Compte tenu des 60,2% d’abstentionnistes, cela ne représente pourtant que 2 698 électeurs inscrits, soit moins de 10% des habitants de Clichy-sous-Bois…
Pas de mobilisation de masse… – « Défiance, déception, colère froide, sentiment d’impuissance et/ou conviction partagée que cette élection ne changerait rien de décisif à leur situation ? Les quartiers et les communes populaires des périphéries urbaines ne se sont pas mobilisés en masse pour ces élections » euphémise l’association Ville & Banlieue, qui regroupe une centaine de communes de banlieues urbaines et dont le bureau devrait prochainement être renouvelé (lire l’encadré).

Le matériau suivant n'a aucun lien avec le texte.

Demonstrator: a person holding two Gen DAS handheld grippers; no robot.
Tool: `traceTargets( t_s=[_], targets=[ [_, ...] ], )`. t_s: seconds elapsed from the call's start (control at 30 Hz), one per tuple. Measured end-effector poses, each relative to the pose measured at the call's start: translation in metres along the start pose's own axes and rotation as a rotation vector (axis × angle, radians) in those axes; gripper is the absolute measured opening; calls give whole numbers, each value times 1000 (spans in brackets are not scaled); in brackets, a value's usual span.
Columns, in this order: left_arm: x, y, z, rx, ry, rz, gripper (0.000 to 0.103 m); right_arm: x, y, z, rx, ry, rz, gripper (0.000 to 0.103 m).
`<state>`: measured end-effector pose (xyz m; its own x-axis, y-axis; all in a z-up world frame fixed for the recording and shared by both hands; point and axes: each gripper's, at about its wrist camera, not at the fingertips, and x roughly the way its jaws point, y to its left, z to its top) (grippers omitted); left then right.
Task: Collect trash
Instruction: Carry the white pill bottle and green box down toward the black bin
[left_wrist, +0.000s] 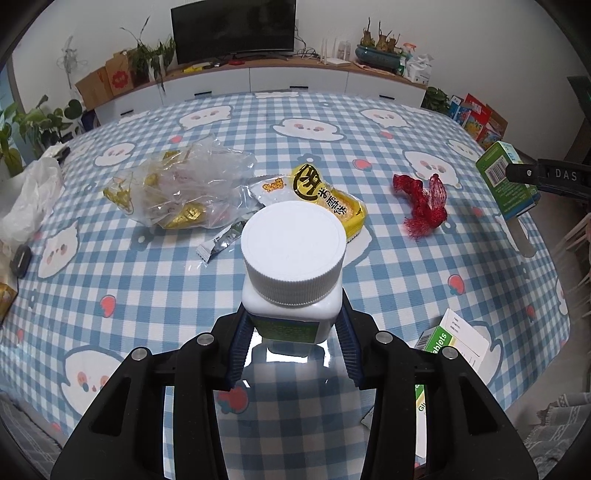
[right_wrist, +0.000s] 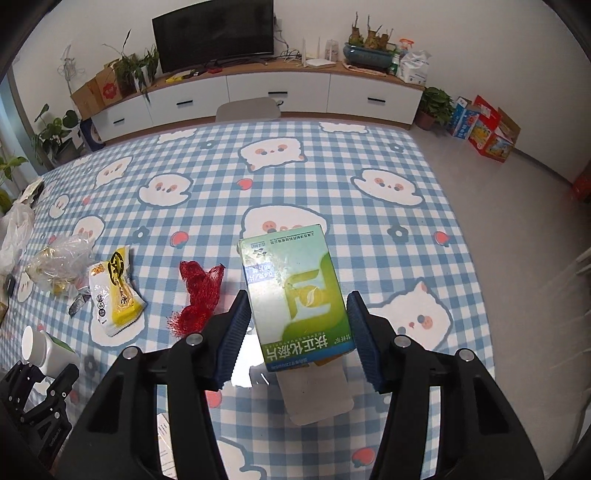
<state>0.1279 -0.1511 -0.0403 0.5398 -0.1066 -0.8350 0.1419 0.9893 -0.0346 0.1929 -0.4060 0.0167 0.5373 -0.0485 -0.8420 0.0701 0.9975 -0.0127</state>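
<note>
My left gripper (left_wrist: 293, 317) is shut on a white pill bottle (left_wrist: 293, 251) with a ribbed white cap, held just above the table. My right gripper (right_wrist: 298, 306) is shut on a green medicine box (right_wrist: 295, 280), both pads against its sides. A grey flap (right_wrist: 317, 395) hangs from the box's lower end. The left wrist view shows that box (left_wrist: 506, 181) raised off the table at the far right. Still on the checked cloth lie a clear plastic bag (left_wrist: 181, 188) of gold wrappers, a yellow snack packet (left_wrist: 325, 199), a silver sachet (left_wrist: 221, 245) and a red mesh net (left_wrist: 424, 203).
A white and green tablet box (left_wrist: 454, 339) lies near the table's right front edge. A crumpled white plastic bag (left_wrist: 29, 199) sits at the left edge. The blue checked tablecloth (right_wrist: 332, 155) covers the table. A chair back (right_wrist: 247, 109) stands behind it.
</note>
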Motion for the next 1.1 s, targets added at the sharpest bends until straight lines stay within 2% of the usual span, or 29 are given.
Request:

« Sur les 52 villes de plus de 10 000 habitants de l’Association à devoir rouvrir [38,1% ont vu leurs maires réélus dès le premier tour] leurs bureaux de vote au second tour :
- une seule (La Seyne-sur-Mer) a connu une participation supérieure à la moyenne nationale ;
- une ville sur deux (Bron, Argenteuil, Mérignac, Aulnay-sous-Bois, etc…) a connu une abstention de 36 à 45% ;
- une ville sur trois (Melun, Saint-Herblain, etc…) s’est située entre 45 et 55% d’abstentions ;
- une ville sur dix (Villiers-le-Bel, Vaulx-en-Velin) dépasse les 55% d’abstentions ;
Un nombre croissant d’électeurs issus des classes populaires urbaines s’expriment désormais par l’abstention plus que par le vote, parce qu’elles ne se retrouvent guère dans les politiques conduites en leur nom » analyse Ville & Banlieue, dans une note consacrée au scrutin municipal sur ses territoires, publiée sur leur site internet.
Récompense méritée – A l’instar d’Olivier Klein à Clichy-sous-Bois, 38,1% des maires membres de cette association, de gauche ou de droite sont parvenus à être réélus dès le premier tour. Avec des scores parfois « staliniens » : c’est le cas de Stéphane Beaudet (Courcouronnes), François Asensi (Tremblay-en-France), Rodolphe Thomas (Hérouville-Saint-Clair), Marc Goua (Trélazé), Xavier Lemoine (Montfermeil), Jean Touzeau (Lormont) ou encore Catherine Arenou (Chanteloup-les-Vignes).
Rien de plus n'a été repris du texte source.